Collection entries
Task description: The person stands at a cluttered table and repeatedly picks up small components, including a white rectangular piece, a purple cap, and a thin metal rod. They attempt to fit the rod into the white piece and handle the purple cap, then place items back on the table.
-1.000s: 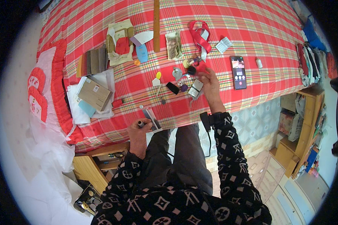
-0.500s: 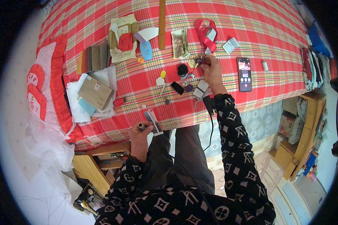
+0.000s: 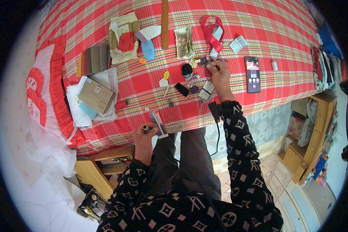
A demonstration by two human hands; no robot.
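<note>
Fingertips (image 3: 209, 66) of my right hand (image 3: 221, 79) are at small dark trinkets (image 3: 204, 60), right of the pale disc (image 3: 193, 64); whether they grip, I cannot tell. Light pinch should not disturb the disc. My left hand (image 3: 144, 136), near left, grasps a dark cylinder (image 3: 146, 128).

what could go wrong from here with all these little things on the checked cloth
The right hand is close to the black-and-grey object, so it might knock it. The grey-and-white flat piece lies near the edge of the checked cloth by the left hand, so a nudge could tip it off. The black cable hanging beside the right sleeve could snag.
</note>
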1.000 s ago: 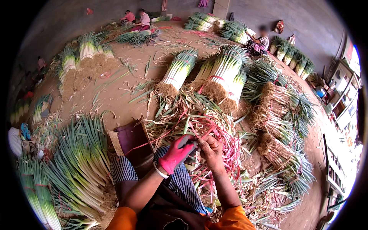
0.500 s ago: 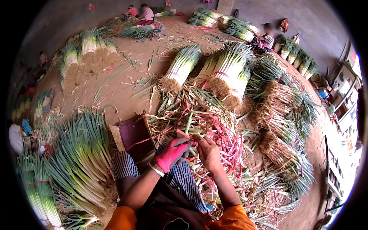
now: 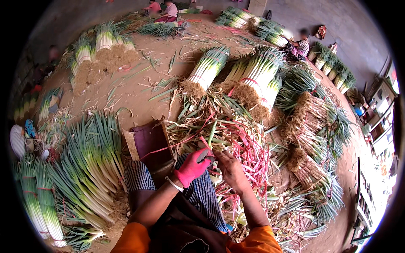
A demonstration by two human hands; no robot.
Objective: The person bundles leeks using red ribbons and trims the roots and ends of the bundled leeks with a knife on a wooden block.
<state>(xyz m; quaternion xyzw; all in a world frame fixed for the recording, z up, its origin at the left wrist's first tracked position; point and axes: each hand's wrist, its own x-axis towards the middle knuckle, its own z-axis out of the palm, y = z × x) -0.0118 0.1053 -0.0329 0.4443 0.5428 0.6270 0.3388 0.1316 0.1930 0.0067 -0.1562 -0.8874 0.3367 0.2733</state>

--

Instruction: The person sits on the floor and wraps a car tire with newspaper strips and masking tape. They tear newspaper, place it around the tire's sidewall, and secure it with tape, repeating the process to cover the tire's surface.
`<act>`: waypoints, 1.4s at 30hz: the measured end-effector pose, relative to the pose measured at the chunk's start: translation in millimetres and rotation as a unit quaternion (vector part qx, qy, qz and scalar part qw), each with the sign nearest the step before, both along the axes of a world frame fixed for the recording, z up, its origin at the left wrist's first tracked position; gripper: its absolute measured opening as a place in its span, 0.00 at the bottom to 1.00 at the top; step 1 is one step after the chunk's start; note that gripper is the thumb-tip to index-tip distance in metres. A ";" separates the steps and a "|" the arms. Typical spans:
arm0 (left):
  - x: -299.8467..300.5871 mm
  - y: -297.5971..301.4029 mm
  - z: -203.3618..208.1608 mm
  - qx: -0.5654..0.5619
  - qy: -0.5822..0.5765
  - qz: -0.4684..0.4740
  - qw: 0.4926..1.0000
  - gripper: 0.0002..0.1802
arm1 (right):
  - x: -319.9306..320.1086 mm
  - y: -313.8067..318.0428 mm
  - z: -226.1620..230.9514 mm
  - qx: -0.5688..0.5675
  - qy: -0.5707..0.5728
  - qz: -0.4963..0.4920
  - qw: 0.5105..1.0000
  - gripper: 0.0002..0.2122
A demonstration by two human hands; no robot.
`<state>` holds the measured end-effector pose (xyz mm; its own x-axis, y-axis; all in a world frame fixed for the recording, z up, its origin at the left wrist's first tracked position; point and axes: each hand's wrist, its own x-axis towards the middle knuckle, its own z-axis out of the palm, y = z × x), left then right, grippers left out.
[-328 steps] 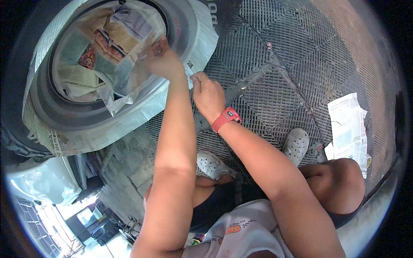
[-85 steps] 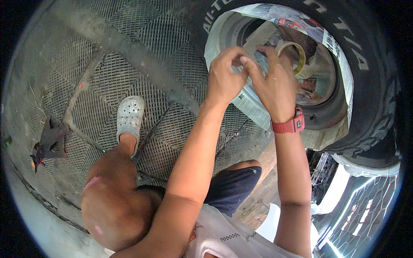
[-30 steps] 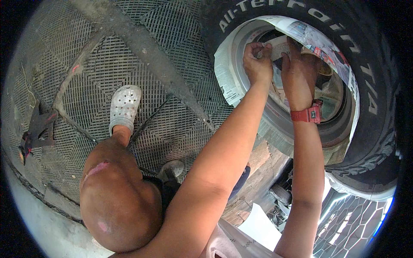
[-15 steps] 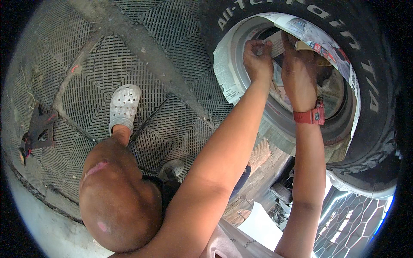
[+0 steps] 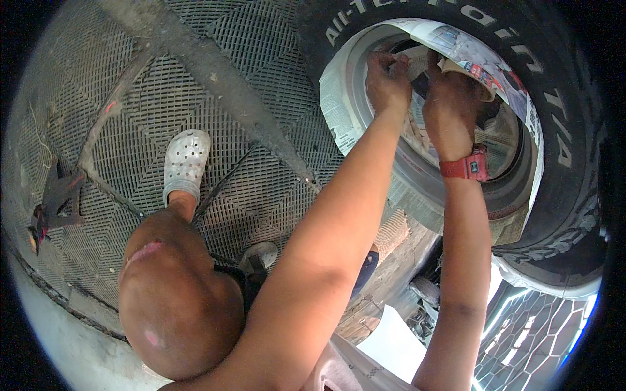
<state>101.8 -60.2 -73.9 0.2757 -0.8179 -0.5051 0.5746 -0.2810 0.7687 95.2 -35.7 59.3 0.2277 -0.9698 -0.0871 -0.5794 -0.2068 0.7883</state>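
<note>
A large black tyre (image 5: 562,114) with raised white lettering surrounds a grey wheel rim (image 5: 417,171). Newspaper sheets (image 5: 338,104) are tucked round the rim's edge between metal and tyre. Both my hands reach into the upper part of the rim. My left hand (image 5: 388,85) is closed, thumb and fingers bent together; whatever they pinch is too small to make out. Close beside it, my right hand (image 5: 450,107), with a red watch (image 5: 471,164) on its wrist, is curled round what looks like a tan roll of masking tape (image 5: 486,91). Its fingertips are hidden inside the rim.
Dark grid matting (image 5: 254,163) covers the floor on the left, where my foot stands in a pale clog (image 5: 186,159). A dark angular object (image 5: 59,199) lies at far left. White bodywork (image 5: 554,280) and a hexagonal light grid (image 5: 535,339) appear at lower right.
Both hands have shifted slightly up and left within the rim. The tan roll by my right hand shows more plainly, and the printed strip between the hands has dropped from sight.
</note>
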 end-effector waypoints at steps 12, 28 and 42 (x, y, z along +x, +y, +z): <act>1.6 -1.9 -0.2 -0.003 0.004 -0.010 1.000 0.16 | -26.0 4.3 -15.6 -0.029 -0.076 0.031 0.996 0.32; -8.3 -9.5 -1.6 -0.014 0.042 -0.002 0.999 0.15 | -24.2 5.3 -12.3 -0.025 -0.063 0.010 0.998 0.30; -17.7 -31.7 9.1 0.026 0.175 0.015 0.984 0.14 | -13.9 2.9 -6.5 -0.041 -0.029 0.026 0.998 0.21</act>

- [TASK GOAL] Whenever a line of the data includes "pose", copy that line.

- [ANSWER FOR THE TASK]
`<act>`: waypoints, 1.4s at 30hz: the measured end-effector pose, relative to the pose measured at the chunk's start: translation in millimetres and rotation as a unit quaternion (vector part qx, qy, qz and scalar part qw), each with the sign nearest the step before, both along the axes of a world frame fixed for the recording, z up, its origin at the left wrist's first tracked position; gripper: its absolute measured opening as a place in its span, 0.00 at the bottom to 1.00 at the top; step 1 is one step after the chunk's start; note that gripper is the thumb-tip to index-tip distance in metres. A ";" separates the steps and a "|" the arms. Typical spans:
`<state>` holds the measured end-effector pose (xyz mm; its own x-axis, y-axis; all in a world frame fixed for the recording, z up, its origin at the left wrist's first tracked position; point and axes: each hand's wrist, its own x-axis towards the middle knuckle, its own z-axis out of the palm, y = z × x), left then right, grippers left out.

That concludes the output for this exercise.